Bilkent-Led Studies Identify Genes Behind Drug Resistance in Breast Cancer

12 February 2018 Comments Off on Bilkent-Led Studies Identify Genes Behind Drug Resistance in Breast Cancer


Asst. Prof. Özgür Şahin, a faculty member in the Department of Molecular Biology and Genetics (MBG) and UNAM, and his team have recently published their work in two leading journals in the field of cancer: the Nature Publishing Group journal Oncogene, and the American Association for Cancer Research (AACR) journal Clinical Cancer Research. In two preclinical studies, Dr. Şahin and his team identified genes responsible for drug resistance in two subtypes of breast cancer. They showed that targeting the proteins synthesized by these genes reverses resistance and causes tumor shrinkage in mouse models of the disease. Asst. Prof. Can Alkan, a faculty member in the Department of Computer Engineering, contributed to the first study, while Asst. Prof. Çağlar Çekiç, an MBG and UNAM faculty member, contributed to the second.


Development of drug resistance is one of the major obstacles to effective cancer treatment, and one of the leading causes of cancer-related deaths. Cancer cells develop resistance to a variety of anticancer therapeutics, including chemotherapy and targeted therapy agents. Identifying the molecular mechanisms of drug resistance and thereby increasing the effectiveness of drugs by targeting the identified molecules is crucial and will have a huge impact on improving patient outcome.

In the first project, which was funded by TÜBİTAK, Dr. Şahin and his team identified the molecular mechanisms of resistance against the drug trastuzumab-emtansine
(T-DM1). T-DM1 was approved by the US Food and Drug Administration (FDA) in 2013 and since then has been used in metastatic HER2-positive breast cancer patients, who constitute around 20 percent of all breast cancer patients. This study identified the protein polo-like kinase 1 (PLK1) as being upregulated in T-DM1 resistance and demonstrated that targeting PLK1 with a small- molecule inhibitor, volasertib, increases drug sensitivity.

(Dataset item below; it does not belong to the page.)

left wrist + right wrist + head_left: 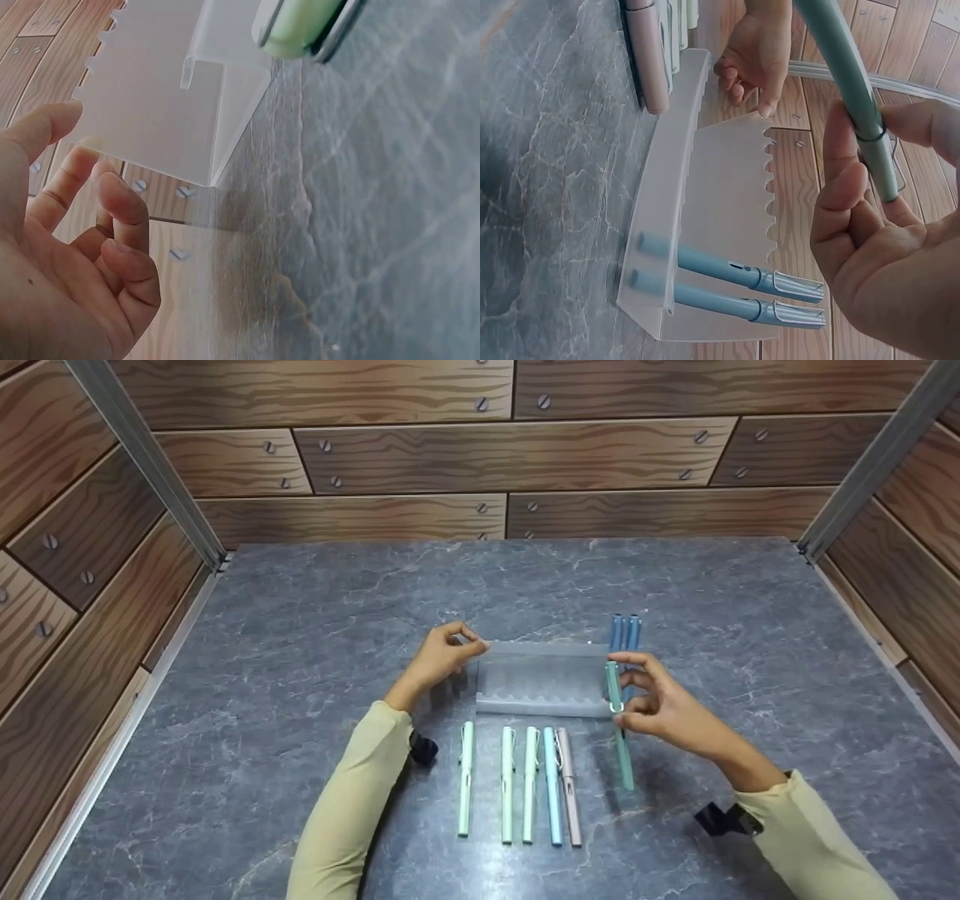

In the second project, which was funded by the European Molecular Biology Organization (EMBO), the researchers demonstrated that hyperactivation of the enzyme phosphodiesterase 4D, which is produced by the PDE4D gene, is responsible for resistance to tamoxifen. Tamoxifen has long been used to treat ER-positive breast cancer, which constitutes around 70 percent of all breast cancer cases. Targeting phosphodiesterase 4D with dipyridamole or aspirin enhanced tamoxifen response in cell-line and mouse models of tamoxifen-resistant ER-positive breast cancer. Interestingly, this study demonstrated that aspirin, a drug that has been used for over a century for various purposes, can overcome tamoxifen resistance and decrease tumor burden in ER-positive breast cancer.

These two preclinical studies have identified two important genes mediating drug resistance and paved the way toward testing drugs that are either being tested in clinical trials for other cancers (e.g., volasertib) or already approved by the FDA (e.g., aspirin) in clinics for treatment-refractory breast cancer subtypes in the near future.